▶ Task requirements
Set down exactly the lines from the first line of the records through the line that contains "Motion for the", and leave every picture out.

------ Material for this exercise

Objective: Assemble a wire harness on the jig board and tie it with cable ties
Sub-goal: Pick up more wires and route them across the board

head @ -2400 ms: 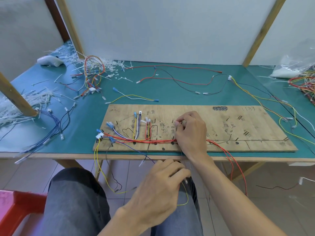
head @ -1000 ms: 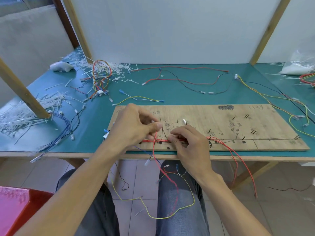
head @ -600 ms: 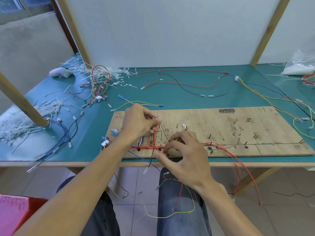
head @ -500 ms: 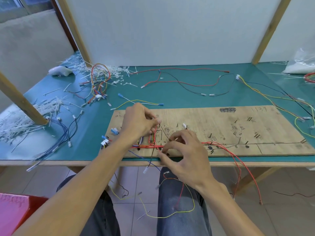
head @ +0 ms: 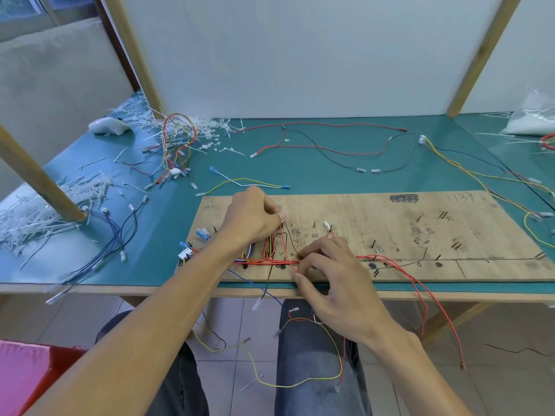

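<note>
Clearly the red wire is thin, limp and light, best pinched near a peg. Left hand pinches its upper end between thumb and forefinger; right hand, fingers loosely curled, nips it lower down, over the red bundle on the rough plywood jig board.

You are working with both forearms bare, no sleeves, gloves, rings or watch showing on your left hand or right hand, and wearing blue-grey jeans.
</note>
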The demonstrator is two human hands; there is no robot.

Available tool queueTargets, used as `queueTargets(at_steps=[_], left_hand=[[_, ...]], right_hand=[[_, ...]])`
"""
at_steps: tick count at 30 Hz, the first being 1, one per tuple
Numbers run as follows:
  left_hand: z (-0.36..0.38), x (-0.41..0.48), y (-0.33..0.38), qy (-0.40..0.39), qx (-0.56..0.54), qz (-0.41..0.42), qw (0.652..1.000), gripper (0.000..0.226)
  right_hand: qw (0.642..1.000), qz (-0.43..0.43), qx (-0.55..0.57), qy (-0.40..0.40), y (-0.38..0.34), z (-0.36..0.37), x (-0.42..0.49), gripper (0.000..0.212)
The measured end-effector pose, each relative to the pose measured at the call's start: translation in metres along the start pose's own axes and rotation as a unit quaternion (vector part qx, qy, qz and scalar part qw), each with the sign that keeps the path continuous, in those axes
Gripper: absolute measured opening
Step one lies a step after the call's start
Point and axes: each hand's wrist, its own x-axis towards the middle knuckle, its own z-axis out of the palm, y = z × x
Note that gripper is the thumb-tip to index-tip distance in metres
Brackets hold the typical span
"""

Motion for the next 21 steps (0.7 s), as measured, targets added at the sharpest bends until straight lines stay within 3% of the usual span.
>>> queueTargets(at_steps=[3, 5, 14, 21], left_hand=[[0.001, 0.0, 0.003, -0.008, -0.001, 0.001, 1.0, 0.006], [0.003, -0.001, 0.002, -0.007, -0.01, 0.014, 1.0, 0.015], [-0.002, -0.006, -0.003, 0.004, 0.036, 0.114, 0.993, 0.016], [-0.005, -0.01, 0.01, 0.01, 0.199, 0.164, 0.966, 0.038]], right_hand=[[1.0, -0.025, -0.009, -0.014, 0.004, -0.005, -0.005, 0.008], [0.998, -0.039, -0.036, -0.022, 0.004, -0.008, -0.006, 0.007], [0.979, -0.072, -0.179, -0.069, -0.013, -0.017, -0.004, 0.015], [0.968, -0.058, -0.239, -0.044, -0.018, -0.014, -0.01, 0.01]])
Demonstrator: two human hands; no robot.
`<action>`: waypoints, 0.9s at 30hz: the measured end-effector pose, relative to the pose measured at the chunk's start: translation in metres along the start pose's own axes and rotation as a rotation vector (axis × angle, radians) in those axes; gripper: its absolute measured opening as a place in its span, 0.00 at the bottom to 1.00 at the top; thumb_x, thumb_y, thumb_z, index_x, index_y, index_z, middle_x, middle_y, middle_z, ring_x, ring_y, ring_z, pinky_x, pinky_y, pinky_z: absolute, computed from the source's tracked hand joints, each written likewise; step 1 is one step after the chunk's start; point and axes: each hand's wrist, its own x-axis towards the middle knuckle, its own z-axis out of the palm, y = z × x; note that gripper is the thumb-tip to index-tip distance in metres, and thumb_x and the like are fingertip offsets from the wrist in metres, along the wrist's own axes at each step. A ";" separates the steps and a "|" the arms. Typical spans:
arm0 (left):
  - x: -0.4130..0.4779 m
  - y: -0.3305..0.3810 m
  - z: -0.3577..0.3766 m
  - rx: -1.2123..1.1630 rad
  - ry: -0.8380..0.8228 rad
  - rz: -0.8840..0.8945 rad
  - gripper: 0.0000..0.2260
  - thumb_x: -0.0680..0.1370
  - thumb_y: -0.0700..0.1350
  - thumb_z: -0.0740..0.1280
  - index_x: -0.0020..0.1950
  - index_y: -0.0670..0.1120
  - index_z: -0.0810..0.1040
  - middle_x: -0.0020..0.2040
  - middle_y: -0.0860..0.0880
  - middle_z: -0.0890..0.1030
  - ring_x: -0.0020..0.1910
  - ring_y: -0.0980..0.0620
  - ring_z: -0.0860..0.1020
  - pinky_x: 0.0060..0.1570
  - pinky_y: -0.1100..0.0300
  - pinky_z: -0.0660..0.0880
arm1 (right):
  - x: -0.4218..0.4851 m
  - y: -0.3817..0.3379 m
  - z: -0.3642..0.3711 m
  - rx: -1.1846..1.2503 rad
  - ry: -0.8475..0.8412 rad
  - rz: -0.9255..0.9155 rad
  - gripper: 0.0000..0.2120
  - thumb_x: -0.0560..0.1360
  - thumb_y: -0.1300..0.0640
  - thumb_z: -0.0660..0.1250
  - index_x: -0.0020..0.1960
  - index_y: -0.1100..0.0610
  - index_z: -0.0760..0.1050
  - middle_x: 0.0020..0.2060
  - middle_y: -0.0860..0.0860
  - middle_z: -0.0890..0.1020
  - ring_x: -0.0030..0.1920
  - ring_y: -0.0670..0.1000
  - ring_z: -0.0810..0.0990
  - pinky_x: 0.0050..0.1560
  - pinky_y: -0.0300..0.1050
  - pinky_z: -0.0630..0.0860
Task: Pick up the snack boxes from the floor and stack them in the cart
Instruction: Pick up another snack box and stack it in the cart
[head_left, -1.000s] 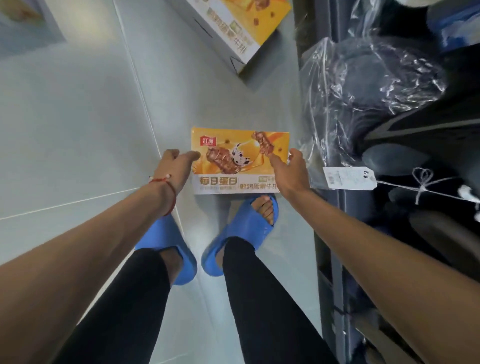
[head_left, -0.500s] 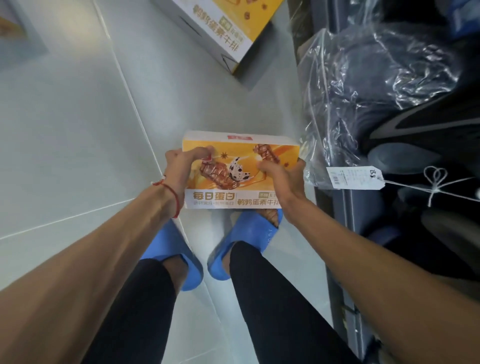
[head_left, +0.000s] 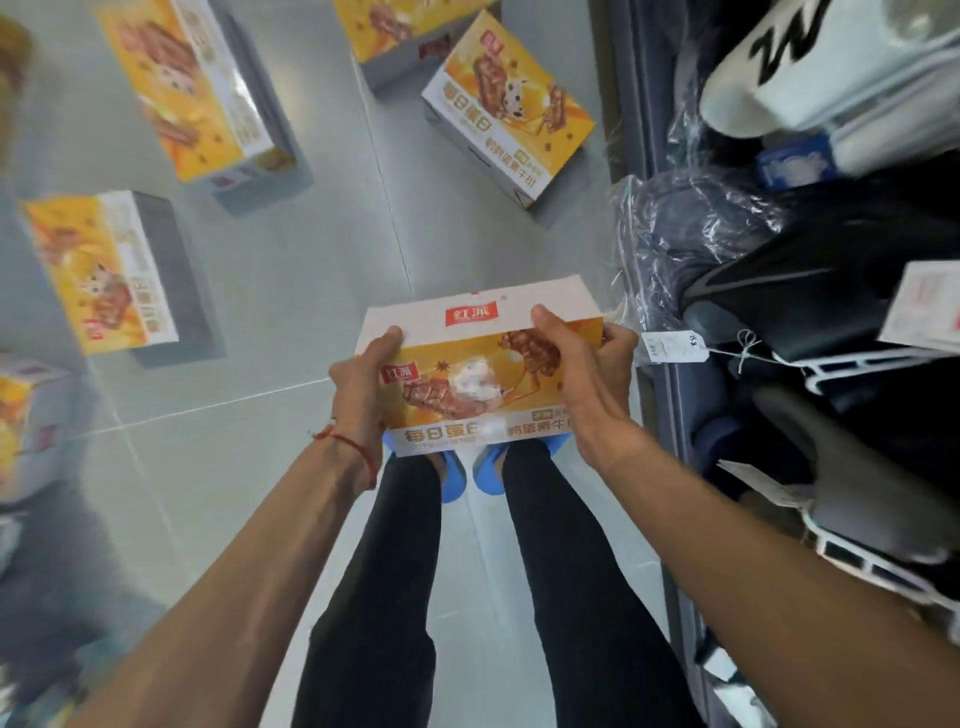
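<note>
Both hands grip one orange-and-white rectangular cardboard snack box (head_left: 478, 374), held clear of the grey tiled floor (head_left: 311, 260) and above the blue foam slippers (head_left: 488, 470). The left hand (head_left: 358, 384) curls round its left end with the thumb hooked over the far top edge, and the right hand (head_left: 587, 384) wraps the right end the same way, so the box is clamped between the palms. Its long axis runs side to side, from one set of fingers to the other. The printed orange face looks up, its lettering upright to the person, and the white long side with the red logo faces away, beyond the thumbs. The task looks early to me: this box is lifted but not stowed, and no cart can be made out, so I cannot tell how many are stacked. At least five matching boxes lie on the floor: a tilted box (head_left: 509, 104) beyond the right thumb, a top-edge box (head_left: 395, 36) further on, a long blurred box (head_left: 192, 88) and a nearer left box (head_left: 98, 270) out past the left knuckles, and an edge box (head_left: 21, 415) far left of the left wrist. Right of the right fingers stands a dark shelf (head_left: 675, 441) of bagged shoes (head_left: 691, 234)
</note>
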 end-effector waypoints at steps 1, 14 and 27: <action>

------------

▶ Your response
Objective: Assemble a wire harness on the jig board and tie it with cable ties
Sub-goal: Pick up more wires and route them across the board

head @ -2400 ms: 
head @ -1000 ms: 
head @ -600 ms: 
head @ -500 ms: 
head @ +0 ms: 

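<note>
Clearly the red wire is thin, limp and light, best pinched near a peg. Left hand pinches its upper end between thumb and forefinger; right hand, fingers loosely curled, nips it lower down, over the red bundle on the rough plywood jig board.

You are working with both forearms bare, no sleeves, gloves, rings or watch showing on your left hand or right hand, and wearing blue-grey jeans.
</note>
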The demonstrator is two human hands; there is no robot.

Available tool queueTargets, used as `queueTargets(at_steps=[_], left_hand=[[_, ...]], right_hand=[[_, ...]])`
"""
at_steps: tick count at 30 Hz, the first being 1, one per tuple
Numbers run as follows:
  left_hand: z (-0.36..0.38), x (-0.41..0.48), y (-0.33..0.38), qy (-0.40..0.39), qx (-0.56..0.54), qz (-0.41..0.42), qw (0.652..1.000), gripper (0.000..0.226)
  right_hand: qw (0.642..1.000), qz (-0.43..0.43), qx (-0.55..0.57), qy (-0.40..0.40), y (-0.38..0.34), z (-0.36..0.37), x (-0.42..0.49), gripper (0.000..0.212)
The measured end-effector pose, each relative to the pose measured at the call's start: translation in metres along the start pose's own axes and rotation as a unit quaternion (vector part qx, qy, qz and scalar part qw), each with the sign that keeps the path continuous, in those axes
Gripper: absolute measured opening
Step one lies a step after the call's start
Point and axes: each hand's wrist, its own x-axis towards the middle knuckle, its own z-axis out of the palm, y = z × x
Note that gripper is the thumb-tip to index-tip distance in metres
Brackets hold the typical span
"""

Motion for the next 21 steps (0.7 s), as measured, targets added at the sharpest bends until straight lines stay within 3% of the usual span.

What this exercise needed has been supplied.